Quelle(s) photographie(s) demain à Charenton ?
À côté du Fort de Saint Cyr, le site de Charenton accueille la Médiathèque de l’architecture et du patrimoine. Un chantier en devenir que coordonne Manuel Bamberger, en tant que directeur du projet, et dont la réalisation est conduite par l’architecte Pierre-Louis Faloci. Un projet qui devrait aboutir à une ouverture au cours du premier semestre 2014. « Il placera ce site au cœur d’un double enjeu : d’une part celui du patrimoine monumental, fondement premier de ce lieu avec les fonds de la Médiathèque et l’arrivée d’Icomos, cette association qui instruit pour l’Unesco les sites éligibles au Patrimoine Mondial; d’autre part, celui de la photographie car il rendra plus visibles et accessibles les formidables richesses aujourd’hui au Fort de Saint Cyr, et accueillera les bureaux et les fonds de la Donation Jacques-Henri Lartigue.

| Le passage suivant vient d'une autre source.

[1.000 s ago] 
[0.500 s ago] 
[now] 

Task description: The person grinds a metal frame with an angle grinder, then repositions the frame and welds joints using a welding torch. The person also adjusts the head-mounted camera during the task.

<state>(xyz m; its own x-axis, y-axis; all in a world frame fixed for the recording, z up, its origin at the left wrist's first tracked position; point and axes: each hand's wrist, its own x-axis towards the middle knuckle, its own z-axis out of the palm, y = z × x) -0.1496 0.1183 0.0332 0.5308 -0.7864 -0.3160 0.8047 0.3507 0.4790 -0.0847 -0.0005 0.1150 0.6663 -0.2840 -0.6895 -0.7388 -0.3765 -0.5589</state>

Une question de fond demeure néanmoins posée, au delà de ce lieu, par les acteurs de la photographie : la définition de la politique en matière d’accueil de fonds photographiques, dès lors que la Médiathèque ne saurait en être que l’un des éléments.
Certes, depuis la mise en place, par le biais de la commission des Monuments historiques, animée par Prosper Mérimée, de la première commande photographique passée par le service des Beaux-Arts du ministère de l’Intérieur à cinq photographes (la « Mission héliographique 1851″), l’État se retrouve en position de protéger des fonds photographiques. C’est ainsi qu’au delà des monuments historiques, les fonds que détient la Médiathèque se sont accrus au cours de l’histoire pour former un ensemble riche et diversifié, au fil de commandes (les arrières de la guerre en 1917), d’achats d’autres fonds comme le reste du fonds Nadar en 1950 (la première négociation avec l’État avait été interrompue en 1939 du fait de la guerre, et de nombreuses pièces parties aux États-Unis), ou le fonds Harcourt, (auquel il manque malheureusement des documents qui auraient permis de reconstituer les activités du studio pendant la période de l’Occupation). D’autres fonds d’auteurs (Seeberger, Le Boyer) ou autres (Touring Club de France) sont venus enrichir ce panel.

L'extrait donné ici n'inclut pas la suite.